## Abstract 

Latent Dirichlet Allocation (LDA) is a common method of topic modelling. It’s a technique that automatically discover the topics that documents contain. It’s a generative topic probabilistic first proposed by David M.Blei, Andrew Y.Ng, and Michae l. Jordan to find the latent variables(topics) in a text corpus (collection of Documents). 

Latent Dirichlet Allocation is a three level hierarchical Bayesian model for collections of discrete data and implemented by variantional EM algorithm. Variantional inference is a method that approximates probability densities through optimizations and it’s faster and easier to implement & scale than the traditional method such as MCMC. To LDA, a document is just a collection of topics where each topics has a particular probability of generating specific words. We implement variantional EM algorithm to calculate the optimal parameters of probabilistic topic distributions of documents and probabilistic words distributions over topics by using techniques such as posterior inference, Newton-Raphson method, gradient descent, Hessian matrix, etc. By getthing these optimal parameters, we can assign each documents to different topics by probabilities. 

In this report, we will first introduce and analyze the LDA model in a mathematical way. And then we will implement the core functions and present the pseudo-codes of the LDA model. We also find ways to optimize our algorithm and at last we will use the simulated data and real world data to test the accuracy of our model. 


## Backgrounds 

The research paper we are using is the paper Latent Dirichlet Allocation written by David M Blei, Andrew Y.Ng and Michael I.Jordan. LDA is a common method of topic modelling. A short example is if I have a document and I don't know it’s belonging to the food topic or the fruit topic. After implementing the LDA model I will know the percentage distribution of topics of that document. LDA is not only restricted to topic modelling in text, actually it can be work on any set that can be represented as binary vectors or non binary vectors. However, the most popular usage of LDA is still the topic modelling in text.
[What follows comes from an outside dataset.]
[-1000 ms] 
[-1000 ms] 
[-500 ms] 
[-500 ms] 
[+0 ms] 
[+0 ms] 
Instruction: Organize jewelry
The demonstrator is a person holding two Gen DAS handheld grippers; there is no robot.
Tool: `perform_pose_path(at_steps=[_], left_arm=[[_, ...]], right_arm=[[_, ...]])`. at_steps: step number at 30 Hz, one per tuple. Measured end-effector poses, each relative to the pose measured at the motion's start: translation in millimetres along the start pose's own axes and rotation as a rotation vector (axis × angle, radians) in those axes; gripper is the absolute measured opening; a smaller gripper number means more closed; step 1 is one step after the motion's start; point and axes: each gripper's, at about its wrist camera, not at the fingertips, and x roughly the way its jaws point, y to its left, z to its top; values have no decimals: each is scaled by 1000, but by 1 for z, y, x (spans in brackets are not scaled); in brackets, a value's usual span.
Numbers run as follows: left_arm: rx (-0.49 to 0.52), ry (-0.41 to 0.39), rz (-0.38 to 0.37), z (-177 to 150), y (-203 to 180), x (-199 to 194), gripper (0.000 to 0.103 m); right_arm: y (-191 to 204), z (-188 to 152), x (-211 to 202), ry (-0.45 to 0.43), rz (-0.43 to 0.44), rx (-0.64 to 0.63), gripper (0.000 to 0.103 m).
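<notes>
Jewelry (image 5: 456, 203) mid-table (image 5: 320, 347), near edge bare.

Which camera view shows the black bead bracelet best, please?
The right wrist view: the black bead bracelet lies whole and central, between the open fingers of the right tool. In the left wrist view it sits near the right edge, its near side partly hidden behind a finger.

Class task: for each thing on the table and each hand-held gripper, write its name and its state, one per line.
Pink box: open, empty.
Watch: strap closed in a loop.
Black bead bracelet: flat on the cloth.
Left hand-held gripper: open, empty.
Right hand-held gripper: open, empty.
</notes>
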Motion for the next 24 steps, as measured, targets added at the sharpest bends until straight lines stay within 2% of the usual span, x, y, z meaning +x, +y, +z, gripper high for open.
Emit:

In order to give a more clear picture on the content of the model, we will present a more specific example. 

Suppose we have the following set of the sentences (documents):

1.	There are elephants, tigers, lions, dogs in the city’s zoo. 
2.	Eat an apple everyday, doctors go away. 
3.	Hunters said that there are tigers, bears and other wild animals in the forest so it’s very dangerous to go inside the forest alone. 
4.	Susan loves to eat tomatoes, broccoli and apple. 
5.	Unlike tigers who like to eat meats, rabbits love to eat carrot. 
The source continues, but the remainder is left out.